Teddy nodded his head, grateful for once to be understood. “That’s what I mean.”
“No,” Sullivan said. “That’s what Debs means. He was on his way to prison. You want to be a priest. If you can’t explain the connection between those two things, I’d be happy to do it for you.”
Teddy trudged forward in the snow, showing Sullivan his back. He was too good a Catholic to tell his brother to go fuck himself. “I said I don’t want to talk about it.”
“You like girls, Teddy. Remember that? And they don’t let the girls come with you. You have to check them at the door. You’re going to give up Ramona for a bunch of guys who can’t get laid?”
Teddy reached up and pulled his hat down farther over his ears.
“Wasn’t her name Ramona?”
“We broke up last year.”
Sullivan could imagine it.

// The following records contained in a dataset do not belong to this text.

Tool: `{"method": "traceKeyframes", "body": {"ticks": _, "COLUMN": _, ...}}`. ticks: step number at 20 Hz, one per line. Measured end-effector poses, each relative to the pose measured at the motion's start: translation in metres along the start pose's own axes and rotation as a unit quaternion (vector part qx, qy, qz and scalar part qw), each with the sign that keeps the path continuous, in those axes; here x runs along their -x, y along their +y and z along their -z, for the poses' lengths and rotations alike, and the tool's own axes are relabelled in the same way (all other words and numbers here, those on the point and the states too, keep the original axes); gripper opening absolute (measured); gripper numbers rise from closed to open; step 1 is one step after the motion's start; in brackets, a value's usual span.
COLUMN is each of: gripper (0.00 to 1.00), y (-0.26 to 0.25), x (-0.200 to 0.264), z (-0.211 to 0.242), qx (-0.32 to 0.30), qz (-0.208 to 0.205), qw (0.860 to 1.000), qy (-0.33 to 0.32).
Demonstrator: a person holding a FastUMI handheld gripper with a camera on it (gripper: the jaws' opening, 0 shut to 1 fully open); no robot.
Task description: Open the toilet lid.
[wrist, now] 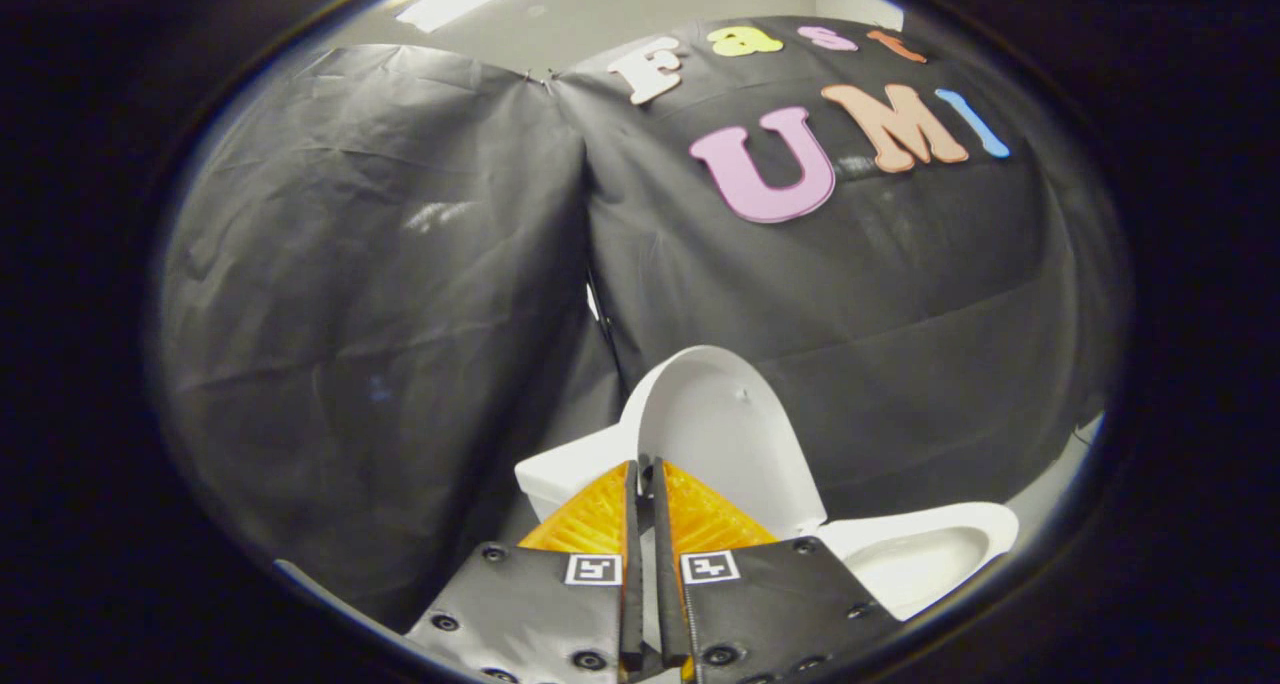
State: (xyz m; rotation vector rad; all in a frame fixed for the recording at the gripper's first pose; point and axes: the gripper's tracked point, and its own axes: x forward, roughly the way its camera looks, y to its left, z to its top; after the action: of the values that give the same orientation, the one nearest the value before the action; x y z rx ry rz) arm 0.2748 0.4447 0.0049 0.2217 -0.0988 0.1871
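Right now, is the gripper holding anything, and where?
Nothing. The gripper has its fingers closed together on nothing; the toilet lid stands raised just beyond them, over the bowl.

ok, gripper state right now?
hand-held gripper: shut, holding nothing; fingers nearly together, just in front of the raised toilet lid.

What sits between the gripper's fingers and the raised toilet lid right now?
Nothing that shows: in the gripper view the gripper, fingers nearly closed on nothing, ends just before the upright toilet lid. Whether they touch is unclear.
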Motion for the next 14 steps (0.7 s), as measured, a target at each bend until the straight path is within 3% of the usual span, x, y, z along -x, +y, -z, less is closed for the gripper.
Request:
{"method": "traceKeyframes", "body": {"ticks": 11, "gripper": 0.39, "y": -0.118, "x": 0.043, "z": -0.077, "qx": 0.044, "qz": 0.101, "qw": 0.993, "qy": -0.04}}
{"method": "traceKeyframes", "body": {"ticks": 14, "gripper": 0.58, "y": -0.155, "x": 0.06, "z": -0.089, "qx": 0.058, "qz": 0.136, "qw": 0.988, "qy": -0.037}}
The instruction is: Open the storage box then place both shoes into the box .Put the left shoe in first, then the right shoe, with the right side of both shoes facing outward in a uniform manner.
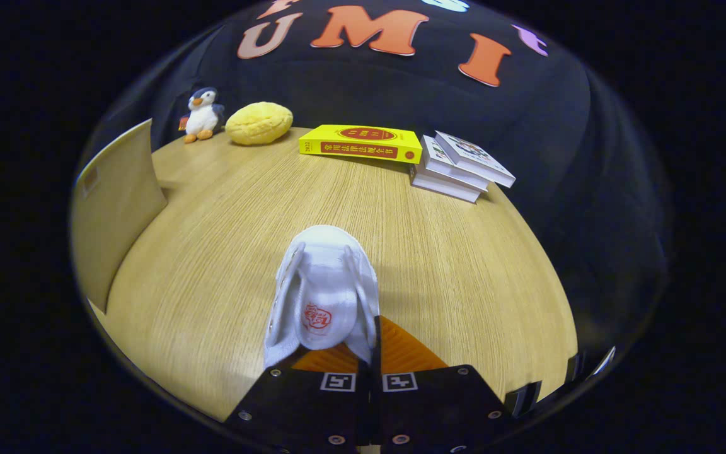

To the best of his memory, that Ramona wasn’t the sort to wait around on a guy who was trying to decide between his girl and his savior. “But it’s not as if you’ve been spending your Saturday nights doing projects for the altar society. You’re still seeing girls.”
“It doesn’t matter who I’m seeing.” Teddy’s voice was tight. “I’m not a priest.”
“Yet,” Sullivan said. He could only imagine all the pleasure there was in the girls who tried to dissuade Teddy from his calling, just like the girls who tried to distract Tip from his fish. It was one of the few things Sullivan and his brothers had in common: whether it was serious or remorselessly casual, there was never a shortage of female companionship. It was the payoff for all they had suffered. All girls were suckers for motherless boys.